◆ Requirement ◆
Please copy every line of the material exactly.

◆ Information supplied ◆

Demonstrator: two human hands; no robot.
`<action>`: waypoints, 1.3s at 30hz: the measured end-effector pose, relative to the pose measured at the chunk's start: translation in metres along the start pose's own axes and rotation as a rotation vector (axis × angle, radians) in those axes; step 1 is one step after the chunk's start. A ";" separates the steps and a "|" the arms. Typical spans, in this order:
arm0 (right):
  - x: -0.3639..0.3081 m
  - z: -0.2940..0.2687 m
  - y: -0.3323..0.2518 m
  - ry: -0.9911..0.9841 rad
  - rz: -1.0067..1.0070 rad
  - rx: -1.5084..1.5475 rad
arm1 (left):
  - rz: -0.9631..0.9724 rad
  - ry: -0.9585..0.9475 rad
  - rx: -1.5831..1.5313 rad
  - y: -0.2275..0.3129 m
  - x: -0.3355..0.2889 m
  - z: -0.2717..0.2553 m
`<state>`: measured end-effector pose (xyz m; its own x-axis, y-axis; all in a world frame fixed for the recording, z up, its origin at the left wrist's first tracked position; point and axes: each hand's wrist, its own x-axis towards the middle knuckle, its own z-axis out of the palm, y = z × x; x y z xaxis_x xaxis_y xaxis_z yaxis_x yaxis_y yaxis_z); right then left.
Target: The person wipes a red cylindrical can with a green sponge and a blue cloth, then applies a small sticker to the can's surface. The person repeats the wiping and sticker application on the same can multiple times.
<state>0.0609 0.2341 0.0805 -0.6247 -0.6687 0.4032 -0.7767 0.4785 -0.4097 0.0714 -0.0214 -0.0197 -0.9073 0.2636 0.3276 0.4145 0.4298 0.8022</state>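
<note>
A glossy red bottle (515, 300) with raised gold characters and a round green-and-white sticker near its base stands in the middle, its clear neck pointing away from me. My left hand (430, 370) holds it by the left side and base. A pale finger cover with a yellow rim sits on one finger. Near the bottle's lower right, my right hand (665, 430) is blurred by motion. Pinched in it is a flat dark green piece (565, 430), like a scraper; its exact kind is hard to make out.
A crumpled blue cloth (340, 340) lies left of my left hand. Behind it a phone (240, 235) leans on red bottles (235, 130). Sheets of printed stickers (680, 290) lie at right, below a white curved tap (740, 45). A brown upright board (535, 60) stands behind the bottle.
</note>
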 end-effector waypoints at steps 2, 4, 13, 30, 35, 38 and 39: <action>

◆ Written answer ◆
Demonstrator: two human hands; no robot.
`<action>`: waypoints, 1.3s at 30hz: the measured end-effector pose, relative to the pose measured at the chunk's start: translation in metres along the start pose's own axes and rotation as a rotation vector (axis × angle, radians) in those axes; step 1 is one step after the chunk's start. A ";" separates the steps and a "|" the arms. Typical spans, in this order:
arm0 (right):
  - x: -0.3639..0.3081 m
  - z: -0.2940..0.2687 m
  - y: -0.3323..0.2518 m
  - ry: -0.9911..0.9841 rad
  - rz: -1.0067..1.0070 rad
  - rx: -1.5084..1.5475 rad
arm1 (left):
  - rz: -0.9631..0.9724 rad
  - ry: -0.9585..0.9475 rad
  - rx: -1.5831..1.5313 rad
  - y: -0.2275..0.3129 m
  - x: -0.3355..0.2889 m
  - z: -0.2717..0.2553 m
`<state>`: measured end-effector pose (xyz m; its own x-axis, y-axis; all in a world frame fixed for the recording, z up, its origin at the left wrist's first tracked position; point and axes: each hand's wrist, its own x-axis towards the middle knuckle, its own z-axis out of the palm, y = z × x; x y z xaxis_x xaxis_y xaxis_z yaxis_x yaxis_y yaxis_z); right then left.
Target: The person wipes a red cylindrical can with a green sponge and a blue cloth, then applies a small sticker to the can's surface. The person repeats the wiping and sticker application on the same can multiple times.
<state>0.0609 0.2341 0.0805 -0.6247 -0.6687 0.4032 -0.7767 0.4785 -0.4097 0.0714 -0.0214 -0.0197 -0.9073 0.2636 0.3276 0.4145 0.4298 0.8022</state>
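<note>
A glossy red bottle (515, 300) with raised gold characters and a round green-and-white sticker near its base stands in the middle, its clear neck pointing away from me. My left hand (430, 370) holds it by the left side and base. A pale finger cover with a yellow rim sits on one finger. Near the bottle's lower right, my right hand (665, 430) is blurred by motion. Pinched in it is a flat dark green piece (565, 430), like a scraper; its exact kind is hard to make out.
A crumpled blue cloth (340, 340) lies left of my left hand. Behind it a phone (240, 235) leans on red bottles (235, 130). Sheets of printed stickers (680, 290) lie at right, below a white curved tap (740, 45). A brown upright board (535, 60) stands behind the bottle.
</note>
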 end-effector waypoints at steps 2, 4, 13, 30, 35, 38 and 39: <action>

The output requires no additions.